■ Activity ■
What you output must be the exact lines from the first line of the data through the one holding "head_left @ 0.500", with no pictures.

■ Stored data ■
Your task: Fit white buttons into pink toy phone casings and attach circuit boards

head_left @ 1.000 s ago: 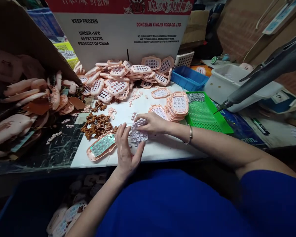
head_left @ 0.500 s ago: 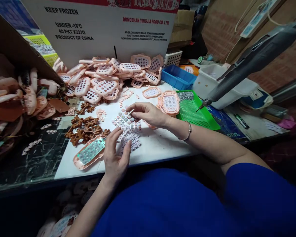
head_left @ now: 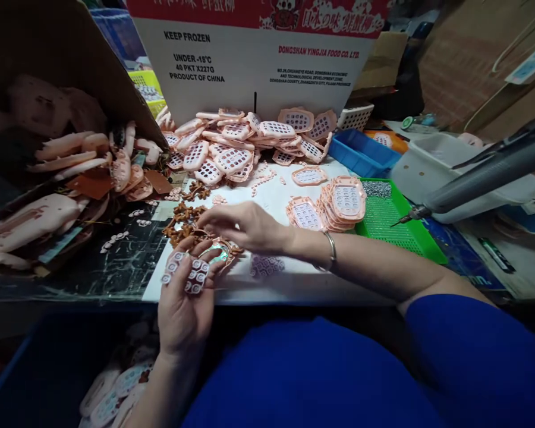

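Observation:
My left hand (head_left: 182,315) is turned palm up at the table's front edge. Its thumb presses a whitish rubber button pad (head_left: 197,277) with round keys against the fingers. Just above it, my right hand (head_left: 254,229) reaches across to the left, fingers bent down and together by the brown plastic pieces (head_left: 182,223); whatever is at the fingertips is hidden. Partly covered by both hands is a pink plastic shell with a green board (head_left: 223,252). Another translucent button pad (head_left: 267,266) lies on the white tabletop, right of the shell.
Pink shells with holes (head_left: 234,159) are heaped at the back against a white carton (head_left: 249,65). Stacked shells (head_left: 350,199) stand beside a green tray (head_left: 383,214) with small metal parts. A power screwdriver (head_left: 428,208) hangs at right. An open box of pink parts (head_left: 71,178) is at left.
My left hand has turned palm up and now holds a button pad. The right hand has moved left, from the small keys to the brown pieces. The view has shifted left.

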`<action>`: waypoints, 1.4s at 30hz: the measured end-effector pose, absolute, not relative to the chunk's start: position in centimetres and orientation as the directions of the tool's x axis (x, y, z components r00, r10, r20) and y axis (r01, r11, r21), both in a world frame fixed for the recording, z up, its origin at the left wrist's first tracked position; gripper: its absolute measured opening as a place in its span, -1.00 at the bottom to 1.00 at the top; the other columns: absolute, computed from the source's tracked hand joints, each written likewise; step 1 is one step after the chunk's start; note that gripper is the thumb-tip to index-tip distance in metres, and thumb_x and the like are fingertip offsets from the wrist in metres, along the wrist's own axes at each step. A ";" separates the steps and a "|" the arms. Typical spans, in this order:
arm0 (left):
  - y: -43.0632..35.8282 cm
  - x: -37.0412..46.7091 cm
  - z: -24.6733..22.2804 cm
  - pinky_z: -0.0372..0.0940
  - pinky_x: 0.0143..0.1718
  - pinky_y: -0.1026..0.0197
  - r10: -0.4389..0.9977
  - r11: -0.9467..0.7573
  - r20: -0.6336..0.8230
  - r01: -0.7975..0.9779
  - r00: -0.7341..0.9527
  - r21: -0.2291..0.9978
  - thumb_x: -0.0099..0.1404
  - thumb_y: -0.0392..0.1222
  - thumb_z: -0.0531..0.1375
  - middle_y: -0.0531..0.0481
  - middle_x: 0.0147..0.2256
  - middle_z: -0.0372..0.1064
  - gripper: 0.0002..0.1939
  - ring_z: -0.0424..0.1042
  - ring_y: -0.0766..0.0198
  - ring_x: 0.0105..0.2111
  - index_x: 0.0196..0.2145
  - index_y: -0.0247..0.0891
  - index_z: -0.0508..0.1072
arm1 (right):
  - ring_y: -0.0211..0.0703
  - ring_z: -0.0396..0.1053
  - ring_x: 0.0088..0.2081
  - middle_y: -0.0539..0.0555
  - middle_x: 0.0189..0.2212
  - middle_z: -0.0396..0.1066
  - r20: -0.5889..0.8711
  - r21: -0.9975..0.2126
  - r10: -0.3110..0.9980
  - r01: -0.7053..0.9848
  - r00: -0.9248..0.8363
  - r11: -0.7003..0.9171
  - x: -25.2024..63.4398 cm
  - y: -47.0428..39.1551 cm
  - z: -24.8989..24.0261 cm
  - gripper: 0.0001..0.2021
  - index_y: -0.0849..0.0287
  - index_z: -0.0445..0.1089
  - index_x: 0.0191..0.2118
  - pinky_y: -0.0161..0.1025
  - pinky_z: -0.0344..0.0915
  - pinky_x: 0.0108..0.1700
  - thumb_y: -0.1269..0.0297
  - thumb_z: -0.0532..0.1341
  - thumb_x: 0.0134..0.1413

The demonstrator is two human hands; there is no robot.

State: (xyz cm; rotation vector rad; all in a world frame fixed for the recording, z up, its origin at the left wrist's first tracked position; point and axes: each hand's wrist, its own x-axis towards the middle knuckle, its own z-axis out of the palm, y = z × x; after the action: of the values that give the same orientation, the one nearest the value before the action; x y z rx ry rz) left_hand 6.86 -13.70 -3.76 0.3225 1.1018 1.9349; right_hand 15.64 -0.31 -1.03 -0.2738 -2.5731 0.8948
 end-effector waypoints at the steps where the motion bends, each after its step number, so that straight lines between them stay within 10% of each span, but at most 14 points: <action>1: -13.7 6.2 -3.6 0.42 -0.34 0.30 0.775 -0.226 -0.216 -0.580 -0.593 0.783 0.07 -0.14 0.33 -0.02 -0.31 0.49 -0.77 0.49 0.27 -0.31 -0.28 -0.21 0.49 | -0.29 0.38 -0.14 0.07 -0.14 0.46 0.262 -0.563 0.357 0.159 -0.896 0.811 14.7 1.2 -1.2 -0.78 0.24 0.37 -0.07 -0.31 0.27 -0.06 0.44 0.03 0.26; 8: -14.0 2.8 -3.3 0.40 -0.47 0.36 0.669 -0.185 -0.349 -0.602 -0.656 0.777 0.04 -0.21 0.31 0.02 -0.41 0.49 -0.82 0.47 0.31 -0.43 -0.34 -0.20 0.50 | -0.10 0.25 0.00 0.19 0.05 0.32 -0.098 -0.238 0.282 0.298 -0.954 0.925 10.6 8.1 -4.0 -0.63 0.20 0.41 0.01 -0.18 0.17 0.07 0.53 0.07 0.11; 17: -11.6 4.1 -4.4 0.34 -0.44 0.28 0.915 -0.089 0.106 0.063 -0.389 0.994 0.20 -0.06 0.23 -0.03 -0.33 0.48 -0.74 0.41 0.32 -0.47 -0.19 -0.22 0.42 | -0.20 0.27 -0.34 0.14 -0.29 0.45 -0.164 -0.109 0.434 0.454 -0.886 0.885 14.7 9.2 -2.9 -0.77 0.19 0.51 -0.29 -0.22 0.16 -0.29 0.52 0.13 0.01; 21: -8.3 6.7 -5.7 0.35 -0.17 0.08 0.935 -0.291 0.351 0.658 0.043 0.694 0.30 -0.14 0.09 -0.15 -0.19 0.46 -0.68 0.45 0.15 -0.24 -0.01 -0.25 0.35 | -0.16 0.31 -0.31 0.14 -0.29 0.46 -0.105 -0.066 0.537 0.545 -0.837 0.836 15.6 10.0 -1.0 -0.78 0.19 0.49 -0.23 -0.22 0.16 -0.29 0.48 0.15 0.03; 24: -6.7 8.1 -6.4 0.33 -0.13 -0.05 0.928 -0.329 0.331 0.793 0.171 0.512 0.22 -0.19 0.16 -0.24 -0.14 0.43 -0.57 0.42 0.00 -0.15 0.05 -0.30 0.31 | 0.00 0.28 -0.04 0.24 0.00 0.35 0.089 -0.028 0.604 0.604 -0.792 0.796 14.2 11.0 -0.7 -0.69 0.22 0.38 0.01 -0.13 0.19 -0.09 0.37 0.09 0.15; 28: -6.8 8.3 -6.4 0.30 -0.08 -0.14 0.936 -0.333 0.276 0.806 0.219 0.489 0.11 -0.11 0.30 -0.25 -0.05 0.38 -0.36 0.36 -0.11 -0.04 0.12 -0.28 0.26 | 0.17 0.06 0.18 0.28 0.25 0.06 0.195 0.049 0.603 0.622 -0.773 0.782 11.8 12.4 -1.8 -0.53 0.26 0.21 0.16 0.01 0.10 0.10 0.36 0.14 0.12; 34: -8.6 6.5 -5.3 0.26 0.04 -0.06 0.925 -0.341 0.369 0.614 0.086 0.712 0.25 -0.04 0.22 -0.22 0.01 0.37 -0.54 0.36 0.05 0.02 0.07 -0.22 0.30 | 0.08 0.16 0.07 0.28 0.02 0.32 0.260 0.076 0.536 0.571 -0.803 0.818 11.2 14.0 -0.4 -0.61 0.31 0.35 -0.02 -0.03 0.12 0.05 0.44 -0.17 0.27; 42: -7.9 1.7 -3.5 0.30 0.01 0.18 0.716 -0.374 0.368 0.120 -0.593 0.920 0.07 -0.15 0.36 -0.07 -0.05 0.37 -0.53 0.38 0.21 0.00 -0.07 -0.14 0.35 | -0.20 0.27 -0.16 0.12 -0.22 0.39 0.466 -0.388 0.540 0.387 -0.701 0.837 11.3 10.4 4.1 -0.75 0.35 0.38 -0.09 -0.21 0.18 -0.01 0.43 0.00 0.25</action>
State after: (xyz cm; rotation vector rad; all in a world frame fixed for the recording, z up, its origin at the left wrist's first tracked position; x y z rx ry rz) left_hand 1.74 -7.94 -3.54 1.1185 1.4505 2.0210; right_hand 11.30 10.40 4.05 -0.6761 -2.4334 0.3500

■ Task solution ■
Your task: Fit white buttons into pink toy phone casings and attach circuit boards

head_left @ 1.000 s ago: 
head_left @ 0.500 s ago: 

No additional answer is needed.